3a – K Nearest Neighbors Classification – R code

The Adult data set is taken from UCI Machine Learning Repository

source("RFunctions.R")
df <- read.csv("adult1.csv",stringsAsFactors = FALSE,na.strings = c(""," "," ?"))
# Remove rows which have NA
df1 <- df[complete.cases(df),]
dim(df1)
## [1] 30161    16
# Select specific columns
adult <- df1 %>% dplyr::select(age,occupation,education,educationNum,capitalGain,
                               capital.loss,hours.per.week,native.country,salary)
# Set dummy variables
adult1 <- dummy.data.frame(adult, sep = ".")

#Split train and test as required by KNN classsification model
train_idx <- trainTestSplit(adult1,trainPercent=75,seed=1111)
train <- adult1[train_idx, ]
test <- adult1[-train_idx, ]
train.X <- train[,1:76]
train.y <- train[,77]
test.X <- test[,1:76]
test.y <- test[,77]

# Fit a model for 1,3,5,10 and 15 neighbors
cMat <- NULL
neighbors <-c(1,3,5,10,15)
for(i in seq_along(neighbors)){
    fit =knn(train.X,test.X,train.y,k=i)
    table(fit,test.y)
    a<-confusionMatrix(fit,test.y)
    cMat[i] <- a$overall[1]
    print(a$overall[1])
}
##  Accuracy 
## 0.7835831 
##  Accuracy 
## 0.8162047 
##  Accuracy 
## 0.8089113 
##  Accuracy 
## 0.8209787 
##  Accuracy 
## 0.8184591
#Plot the Accuracy for each of the KNN models
df <- data.frame(neighbors,Accuracy=cMat)
ggplot(df,aes(x=neighbors,y=Accuracy)) + geom_point() +geom_line(color="blue") +
    xlab("Number of neighbors") + ylab("Accuracy") +
    ggtitle("KNN regression - Accuracy vs Number of Neighors (Unnormalized)")

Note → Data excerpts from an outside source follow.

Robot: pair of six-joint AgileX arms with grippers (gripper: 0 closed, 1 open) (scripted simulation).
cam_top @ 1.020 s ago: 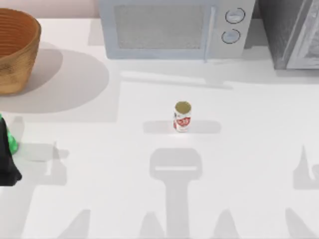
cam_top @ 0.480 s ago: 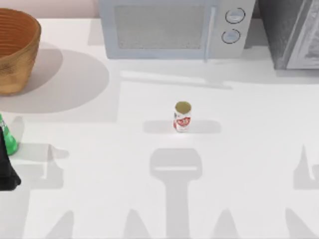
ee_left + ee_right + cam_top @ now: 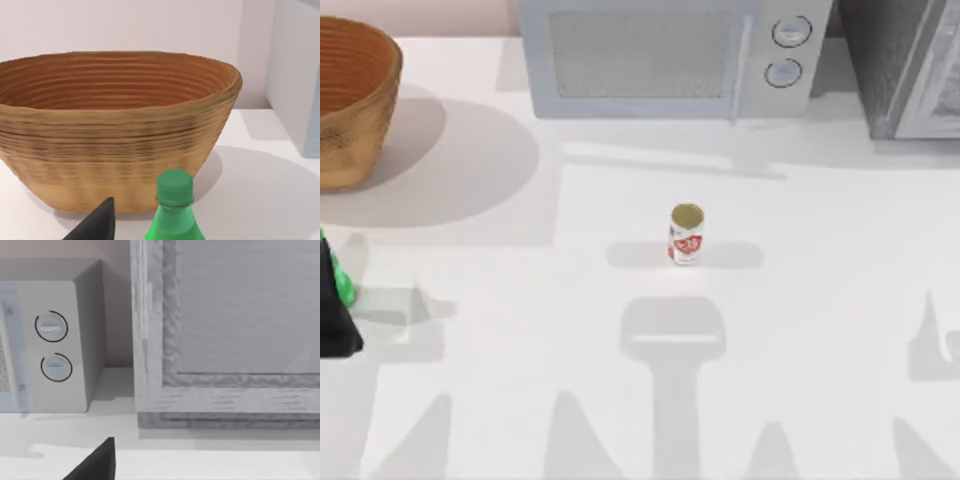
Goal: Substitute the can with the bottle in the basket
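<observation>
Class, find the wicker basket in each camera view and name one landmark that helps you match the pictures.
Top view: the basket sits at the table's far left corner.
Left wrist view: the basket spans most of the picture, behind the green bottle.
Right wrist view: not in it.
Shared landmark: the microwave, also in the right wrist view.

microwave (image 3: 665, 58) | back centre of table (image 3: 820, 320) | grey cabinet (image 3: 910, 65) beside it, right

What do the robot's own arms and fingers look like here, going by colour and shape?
Little of them shows. At the table's left edge in the top view, the left gripper is a matte black, blocky shape. In each wrist view one finger appears as a plain black, tapering wedge: the left fingers and the right fingers. No cables or markings are visible.
</observation>
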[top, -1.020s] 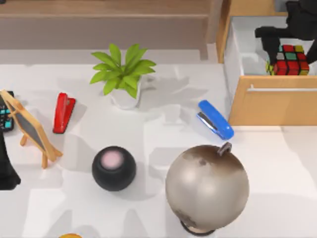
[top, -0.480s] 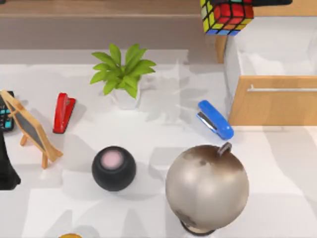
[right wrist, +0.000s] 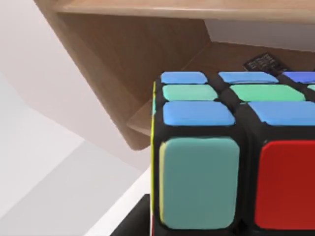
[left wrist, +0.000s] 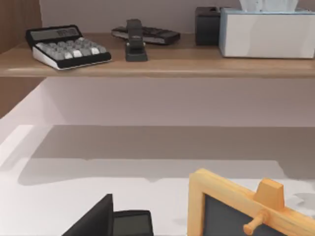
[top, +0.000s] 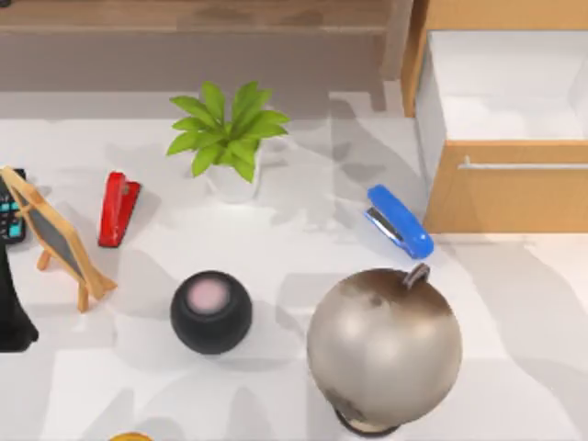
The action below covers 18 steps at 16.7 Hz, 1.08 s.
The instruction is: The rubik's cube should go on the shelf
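The rubik's cube (right wrist: pixel 231 157) looms close in the right wrist view, showing blue, green, teal and red stickers on a black grid. It hangs in the air, held by my right gripper, right beside the wooden shelf (right wrist: pixel 147 59). A dark flat item (right wrist: pixel 265 62) lies on the shelf board behind the cube. The shelf (top: pixel 193 14) runs along the table's back edge, and from the left wrist its board (left wrist: pixel 157 66) is seen carrying office items. My left arm (top: pixel 11 317) is parked at the table's left edge.
An open wooden drawer (top: pixel 505 101) stands at the back right. On the table are a plant (top: pixel 230 138), a red stapler (top: pixel 118 208), a blue stapler (top: pixel 400 220), a globe (top: pixel 384 344), a black speaker (top: pixel 210 310) and a small chalkboard (top: pixel 57 237). A calculator (left wrist: pixel 66 46) and a tissue box (left wrist: pixel 268 32) sit on the shelf.
The right gripper lifted the cube out of the drawer, carried it left and up toward the shelf, and has now left the top view. The left arm has not moved.
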Available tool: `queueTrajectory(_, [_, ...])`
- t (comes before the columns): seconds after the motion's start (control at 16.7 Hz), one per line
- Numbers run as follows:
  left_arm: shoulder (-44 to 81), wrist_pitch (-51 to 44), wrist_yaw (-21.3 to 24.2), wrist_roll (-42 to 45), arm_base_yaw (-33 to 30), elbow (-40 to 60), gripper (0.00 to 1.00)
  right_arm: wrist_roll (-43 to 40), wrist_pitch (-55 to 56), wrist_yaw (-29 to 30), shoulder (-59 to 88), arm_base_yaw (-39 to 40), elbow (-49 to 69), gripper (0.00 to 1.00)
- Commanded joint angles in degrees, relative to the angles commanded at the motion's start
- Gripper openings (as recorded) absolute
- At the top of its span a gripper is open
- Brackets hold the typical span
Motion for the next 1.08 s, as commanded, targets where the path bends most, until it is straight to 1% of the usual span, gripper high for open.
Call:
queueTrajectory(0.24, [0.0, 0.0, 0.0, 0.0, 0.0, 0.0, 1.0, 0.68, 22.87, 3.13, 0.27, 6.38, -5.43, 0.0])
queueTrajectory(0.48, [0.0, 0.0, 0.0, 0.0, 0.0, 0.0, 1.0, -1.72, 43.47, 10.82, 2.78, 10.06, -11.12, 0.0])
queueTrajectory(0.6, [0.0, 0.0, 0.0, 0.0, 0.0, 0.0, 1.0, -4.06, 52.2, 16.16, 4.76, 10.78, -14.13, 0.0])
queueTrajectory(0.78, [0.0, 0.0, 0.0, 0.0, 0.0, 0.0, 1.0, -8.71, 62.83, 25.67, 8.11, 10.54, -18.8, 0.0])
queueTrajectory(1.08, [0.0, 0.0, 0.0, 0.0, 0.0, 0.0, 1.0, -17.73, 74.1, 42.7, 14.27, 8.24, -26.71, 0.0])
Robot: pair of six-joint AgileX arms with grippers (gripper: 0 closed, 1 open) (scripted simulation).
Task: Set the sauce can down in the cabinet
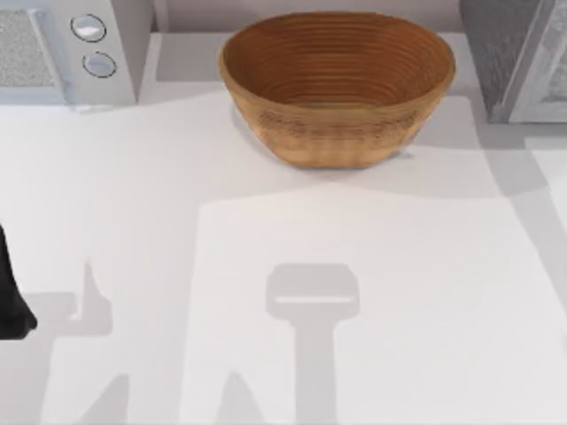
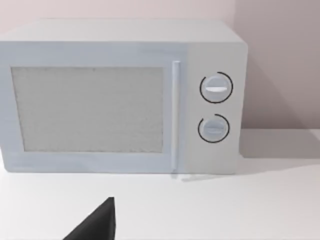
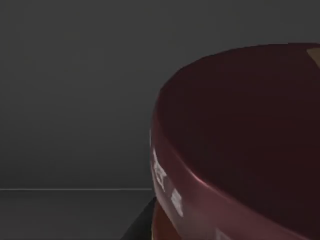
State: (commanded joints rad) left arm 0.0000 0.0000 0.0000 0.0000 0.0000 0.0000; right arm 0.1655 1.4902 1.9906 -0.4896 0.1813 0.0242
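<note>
As you scan the top view from its left edge, you meet the dark tip of the left arm (image 1: 11, 297), low against that side of the white table (image 1: 266, 266). Whether its gripper is open or closed you cannot tell; its wrist view catches just a black wedge of one finger (image 2: 97, 222) above the tabletop, with nothing seen in it. Behind that arm, at the far left corner, stands the light grey box-shaped appliance with a speckled window and two round knobs (image 1: 75, 44), and the left wrist camera faces it squarely (image 2: 120, 97).

Move right and you reach the large woven brown bowl-shaped basket (image 1: 337, 84), sitting at the back centre of the table, well apart from the appliance.

At the far right corner you find the big grey speckled cabinet with its paler white-framed panel (image 1: 514, 57).

In the right wrist view, the small cylindrical sauce can with its dark maroon round lid (image 3: 240, 145) looms very close to the camera, against a dim grey wall and floor. You cannot tell how the right gripper's fingers stand, nor whether they grip the can.
</note>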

3b – K Nearest Neighbors Classification – Python code

import numpy as np
import pandas as pd
import os
import matplotlib.pyplot as plt
from sklearn.model_selection import train_test_split
from sklearn.metrics import confusion_matrix
from sklearn.metrics import accuracy_score, precision_score, recall_score, f1_score
from sklearn.neighbors import KNeighborsClassifier
from sklearn.preprocessing import MinMaxScaler

# Read data
df =pd.read_csv("adult1.csv",encoding="ISO-8859-1",na_values=[""," "," ?"])
df1=df.dropna()
print(df1.shape)
# Select specific columns
adult = df1[['age','occupation','education','educationNum','capitalGain','capital-loss', 
             'hours-per-week','native-country','salary']]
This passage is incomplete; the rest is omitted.